Current Fedora Core Development sox version is 12.17.6, but there is a new upstream version since December, 12.17.7, with only bugfixes it seems (some interesting ALSA ones too). See the "Latest News" section of the home page at the URL above.
Another related suggestion : The current package doesn't have "BuildRequires: alsa-lib-devel", thus the ALSA driver isn't enabled when rebuilding in a minimal root (the OSS driver is) : Old Rate enabled.................. no Fast ulaw enabled................. yes Fast alaw enabled................. yes GSM Support....................... yes ALSA Driver....................... no OSS Driver........................ yes SUN /dev/audio.................... no Ogg Vorbis support................ yes MAD MP3 Decoder................... no LAME MP3 Encoder.................. no It should probably be added.
thanks dude
REOPENING due to gcc detecting a buffer overflow. Matthias, could you please fix this, test it in runtime and submit a patch? /mnt/redhat/beehive/logs/sox-555945-i386-decompose.build.redhat.com.log:smp.c:133: warning: call to __builtin___strcpy_chk will always overflow destination buffer <arjan> char name[10]; /* Ascii Marker name */ <arjan> uint32_t position; /* Sample Number, not byte number */ <arjan> }; <arjan> for(i = 0; i < 8; i++) { /* write the 8 markers */ <arjan> strcpy(trailer->markers[i].name, " "); <arjan> trailer->markers[i].position = ~0; <arjan> } <arjan> so the strcpy writes 11 bytes in a 10 byte array <warren> arjan, will that struct automatically add padding for alignment or it'll overwrite the uint32_t? <arjan> hmm not sure; probably pads <arjan> still it's broken code <warren> yup <warren> arjan, old version had the same problem <arjan> still this code shouldn't be allowed to live. <arjan> (and fwiw gcc has turned the strcpy() into an abort() )

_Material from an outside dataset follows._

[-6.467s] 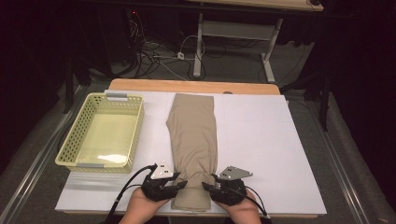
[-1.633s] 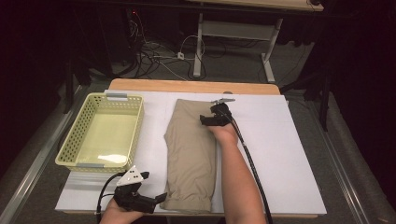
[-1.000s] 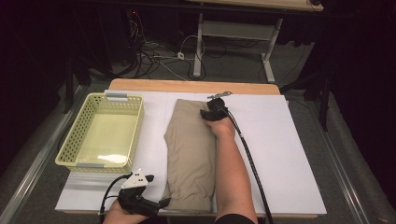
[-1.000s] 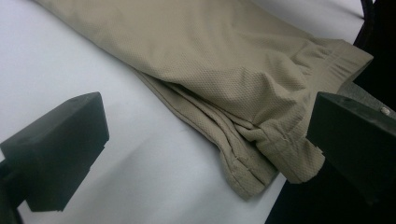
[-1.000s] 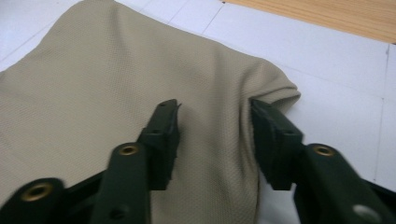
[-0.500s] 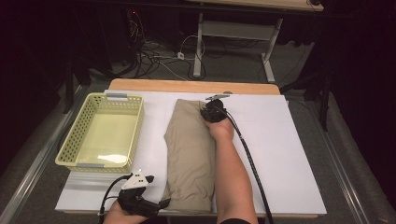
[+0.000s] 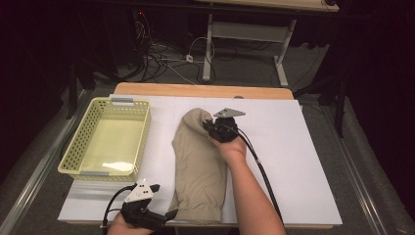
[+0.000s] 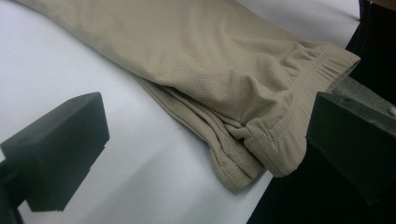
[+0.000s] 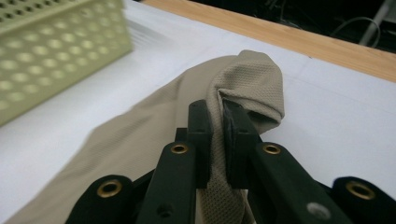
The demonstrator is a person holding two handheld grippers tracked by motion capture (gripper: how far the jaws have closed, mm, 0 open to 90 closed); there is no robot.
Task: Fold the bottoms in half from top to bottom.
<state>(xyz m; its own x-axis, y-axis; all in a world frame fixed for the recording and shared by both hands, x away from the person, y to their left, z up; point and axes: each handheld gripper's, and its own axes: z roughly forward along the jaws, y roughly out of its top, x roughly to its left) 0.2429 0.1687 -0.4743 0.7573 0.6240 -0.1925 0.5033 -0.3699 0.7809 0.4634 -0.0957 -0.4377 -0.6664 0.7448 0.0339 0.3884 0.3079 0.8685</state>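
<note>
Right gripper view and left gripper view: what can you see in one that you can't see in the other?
The right gripper view has the right gripper pinching a fold of the tan shorts tight between its jaws, lifting it off the white sheet, with the yellow basket blurry beside it and the wooden table edge behind. The left gripper view has the left gripper with its jaws wide apart and nothing between the pads, and the elastic waistband of the shorts lying flat at the sheet's edge. Both share the tan shorts on the white sheet.
</note>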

I've sent an email to the current sox maintainer to ask for a quick patch to solve this problem. About the other changes : The ALSA detection seems to use the kernel headers, and not alsa-lib-devel... so I'm not sure what should be done here. Is this a bug, and applications should only use alsa-lib? Should kernel-devel be added to the build requirements? I don't even think this last solution would be correct, as the build seems to look for the kernel headers for the running kernel (which may fail in a build root with a different kernel package installed).

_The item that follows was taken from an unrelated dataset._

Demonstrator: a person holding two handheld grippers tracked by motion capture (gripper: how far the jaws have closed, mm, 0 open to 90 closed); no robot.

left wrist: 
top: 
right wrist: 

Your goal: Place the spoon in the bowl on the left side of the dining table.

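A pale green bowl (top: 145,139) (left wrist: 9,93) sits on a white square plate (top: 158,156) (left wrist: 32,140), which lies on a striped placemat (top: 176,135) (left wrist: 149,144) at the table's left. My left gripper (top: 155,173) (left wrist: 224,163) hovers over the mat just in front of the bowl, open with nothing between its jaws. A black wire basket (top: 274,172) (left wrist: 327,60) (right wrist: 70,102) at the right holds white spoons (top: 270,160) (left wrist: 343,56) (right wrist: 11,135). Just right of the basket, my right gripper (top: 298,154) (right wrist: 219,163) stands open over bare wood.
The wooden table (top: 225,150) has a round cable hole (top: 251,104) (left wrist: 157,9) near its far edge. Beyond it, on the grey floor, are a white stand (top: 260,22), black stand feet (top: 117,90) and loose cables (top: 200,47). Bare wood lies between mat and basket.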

Created attachment 113660 [details] SMP overrun fix I'm upstream developer of SoX. I'm out of the country for a couple of weeks but here is how I will fix it when I have time. Feel free to apply the patch if your in hurry (ie. core 4).

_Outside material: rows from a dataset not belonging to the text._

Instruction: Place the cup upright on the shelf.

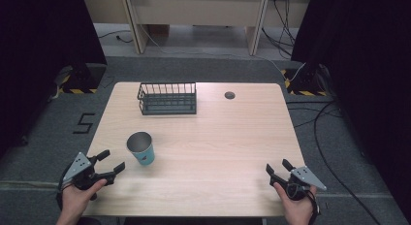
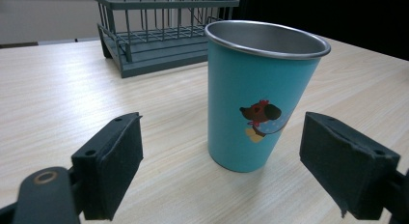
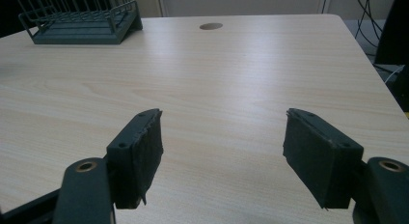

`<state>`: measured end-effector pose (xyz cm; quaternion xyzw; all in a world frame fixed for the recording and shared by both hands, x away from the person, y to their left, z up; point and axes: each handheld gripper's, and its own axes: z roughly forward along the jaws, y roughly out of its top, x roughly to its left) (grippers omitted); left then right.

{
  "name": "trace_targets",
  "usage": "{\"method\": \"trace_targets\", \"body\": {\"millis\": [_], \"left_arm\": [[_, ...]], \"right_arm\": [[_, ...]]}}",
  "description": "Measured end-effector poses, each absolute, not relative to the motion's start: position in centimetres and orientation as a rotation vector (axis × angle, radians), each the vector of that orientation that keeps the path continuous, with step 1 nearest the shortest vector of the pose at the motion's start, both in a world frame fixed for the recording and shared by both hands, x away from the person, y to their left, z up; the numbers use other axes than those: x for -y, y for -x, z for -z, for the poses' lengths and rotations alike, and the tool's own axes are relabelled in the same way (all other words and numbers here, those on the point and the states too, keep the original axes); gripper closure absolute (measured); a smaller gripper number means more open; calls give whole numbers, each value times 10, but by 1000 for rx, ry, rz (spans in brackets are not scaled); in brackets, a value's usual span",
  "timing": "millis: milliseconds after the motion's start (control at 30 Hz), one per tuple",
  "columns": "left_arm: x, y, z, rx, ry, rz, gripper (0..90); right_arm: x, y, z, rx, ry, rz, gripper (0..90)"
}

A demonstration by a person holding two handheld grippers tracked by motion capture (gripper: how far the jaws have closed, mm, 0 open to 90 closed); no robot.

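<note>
A teal metal cup [image 1: 141, 148] with a cartoon dog on it stands upright on the left part of the table; the left gripper view shows this cup [image 2: 258, 96] close ahead, slightly right of centre. My left gripper [image 1: 111, 161] is open at the table's front left, a short way left of the cup, jaws wide apart with nothing between them [image 2: 222, 173]. My right gripper [image 1: 278, 168] is open near the front right edge, jaws spread over bare wood [image 3: 224, 156].
A dark grey wire rack [image 1: 167, 98] stands at the back of the table, left of centre. A round cable hole [image 1: 229, 95] lies at the back right. Cables run over the floor to the right of the table.
</note>
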<state>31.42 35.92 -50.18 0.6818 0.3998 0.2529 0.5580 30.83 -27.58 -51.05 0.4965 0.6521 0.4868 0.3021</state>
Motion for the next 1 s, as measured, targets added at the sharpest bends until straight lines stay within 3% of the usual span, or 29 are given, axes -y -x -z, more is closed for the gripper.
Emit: {"method": "trace_targets", "body": {"millis": [1000], "left_arm": [[-328,-337,502,-888,-1655,-509,142]], "right_arm": [[274,-312,510,-1759,-1317,-1286,308]]}}
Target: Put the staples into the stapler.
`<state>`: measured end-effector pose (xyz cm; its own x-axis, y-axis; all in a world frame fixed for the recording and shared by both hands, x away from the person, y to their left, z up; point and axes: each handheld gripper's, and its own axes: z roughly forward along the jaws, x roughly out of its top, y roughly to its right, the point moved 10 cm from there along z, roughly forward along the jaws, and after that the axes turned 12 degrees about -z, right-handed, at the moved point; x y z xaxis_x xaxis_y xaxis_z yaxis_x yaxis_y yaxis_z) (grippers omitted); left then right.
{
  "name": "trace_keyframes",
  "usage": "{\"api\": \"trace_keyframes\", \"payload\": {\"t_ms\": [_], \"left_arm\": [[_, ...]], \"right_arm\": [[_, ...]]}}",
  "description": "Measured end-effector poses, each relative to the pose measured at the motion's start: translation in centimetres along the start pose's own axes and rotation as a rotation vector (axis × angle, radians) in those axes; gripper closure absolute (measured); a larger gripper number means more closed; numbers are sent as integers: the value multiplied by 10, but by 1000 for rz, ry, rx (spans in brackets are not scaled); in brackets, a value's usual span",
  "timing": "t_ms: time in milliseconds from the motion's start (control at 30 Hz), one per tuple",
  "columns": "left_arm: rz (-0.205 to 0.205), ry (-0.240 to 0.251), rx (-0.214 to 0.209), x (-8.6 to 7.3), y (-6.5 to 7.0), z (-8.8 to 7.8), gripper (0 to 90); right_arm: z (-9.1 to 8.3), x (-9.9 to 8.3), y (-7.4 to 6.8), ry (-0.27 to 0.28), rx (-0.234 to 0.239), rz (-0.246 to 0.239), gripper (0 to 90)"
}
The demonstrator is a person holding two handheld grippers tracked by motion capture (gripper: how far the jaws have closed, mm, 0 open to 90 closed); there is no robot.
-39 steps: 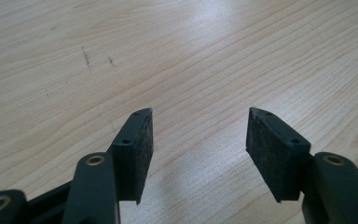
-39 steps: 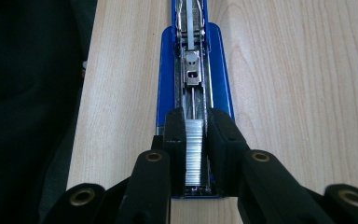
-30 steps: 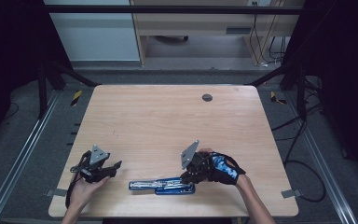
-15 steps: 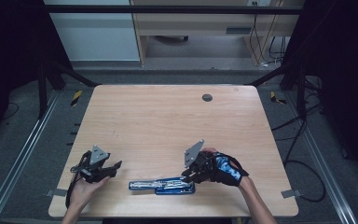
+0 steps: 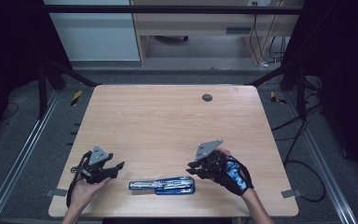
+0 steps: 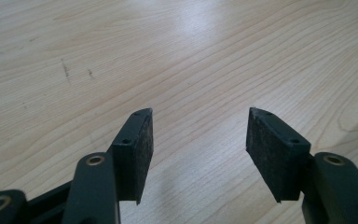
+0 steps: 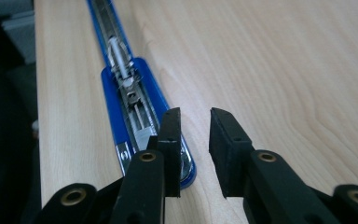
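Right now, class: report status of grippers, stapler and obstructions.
Left gripper open, empty. Right gripper open beside the blue stapler, which lies opened flat. Table otherwise bare.

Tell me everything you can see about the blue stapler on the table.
The blue stapler lies flat near the table's front edge, between the two hands. It is swung fully open into one long line: a blue base and a silvery metal magazine channel with a white pusher inside. It looks like plastic and metal. The right gripper hovers beside its end, with a narrow gap between the jaws and nothing in it; whether one jaw touches the stapler I cannot tell.
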<state>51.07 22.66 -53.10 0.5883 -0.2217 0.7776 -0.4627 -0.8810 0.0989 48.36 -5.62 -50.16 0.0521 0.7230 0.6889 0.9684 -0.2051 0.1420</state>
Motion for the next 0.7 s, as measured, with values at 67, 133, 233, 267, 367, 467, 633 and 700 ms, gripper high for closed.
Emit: {"api": "trace_keyframes", "payload": {"t_ms": [67, 133, 233, 267, 367, 467, 633, 700], "left_arm": [[5, 3, -11, 1, 3, -2, 416], [3, 12, -33, 3, 8, -4, 418], [1, 16, -68, 5, 15, -6, 418], [7, 18, -78, 6, 17, -7, 419], [25, 19, -97, 7, 24, -9, 421], [38, 22, -119, 8, 30, -12, 427], [62, 16, -159, 5, 37, -18, 440], [68, 9, -171, 3, 37, -19, 443]], "right_arm": [[-4, 1, 1, 34, -40, 31, 751], [-8, 2, 2, 63, -68, 71, 748], [-12, 2, -1, 112, -54, 119, 750], [-13, 1, -2, 118, -64, 127, 757], [-15, -1, -4, 140, -86, 150, 782], [-17, -6, -4, 144, -129, 174, 839], [-19, -12, -9, 148, -136, 211, 900], [-17, -15, -12, 146, -131, 222, 900]]}}
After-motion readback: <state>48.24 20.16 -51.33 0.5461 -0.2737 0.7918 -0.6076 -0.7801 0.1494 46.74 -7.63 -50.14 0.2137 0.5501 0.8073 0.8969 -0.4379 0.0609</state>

I'm interested in feedback on ALSA drivers in Fedora/Redhat. The original author of the ALSA driver in SoX doesn't like the alsa-lib's since for most usages they are no more then thin wrapper around kernel headers. I'm pretty neutral on how to access ALSA drivers. Up until Fedora starting including ALSA, it wasn't important to me. :-) Now that I use ALSA drivers, I've been adding patches to improve its quality in SoX (see SoX 12.17.7 Changelog). The whole topic of using ALSA kernel headers seems to be murky... Plus there is the major issue with ALSA's kernel headers using __user and __kernel macro's but the standard "linux/compiler.h" header doesn't yet include those #defines (or will it ever?). Fedora may wish to make a policy that ALSA drivers are only turned on in applications if they use alsa-lib.
The patch in Comment #5 is applied to FC4. So closing this bug.
Great, thanks Warren. Chris : You're right, as I really think the proper way to detect and use ALSA would be by using alsa-lib. With the current detection, when I rebuilt sox in a chroot where only a Fedora Core Development kernel is present, the sox configure script can't find the kernel headers for the `uname -r` kernel, since it's the older one from the main host machine. So I'd say go ahead and try to switch to something cleaner for the next sox release ;-)
Now that I think about it, I agree that alsa-lib should be used whenever possible. Userspace apps should avoid kernel interfaces whenever possible, and alsa-lib is the designated abstraction.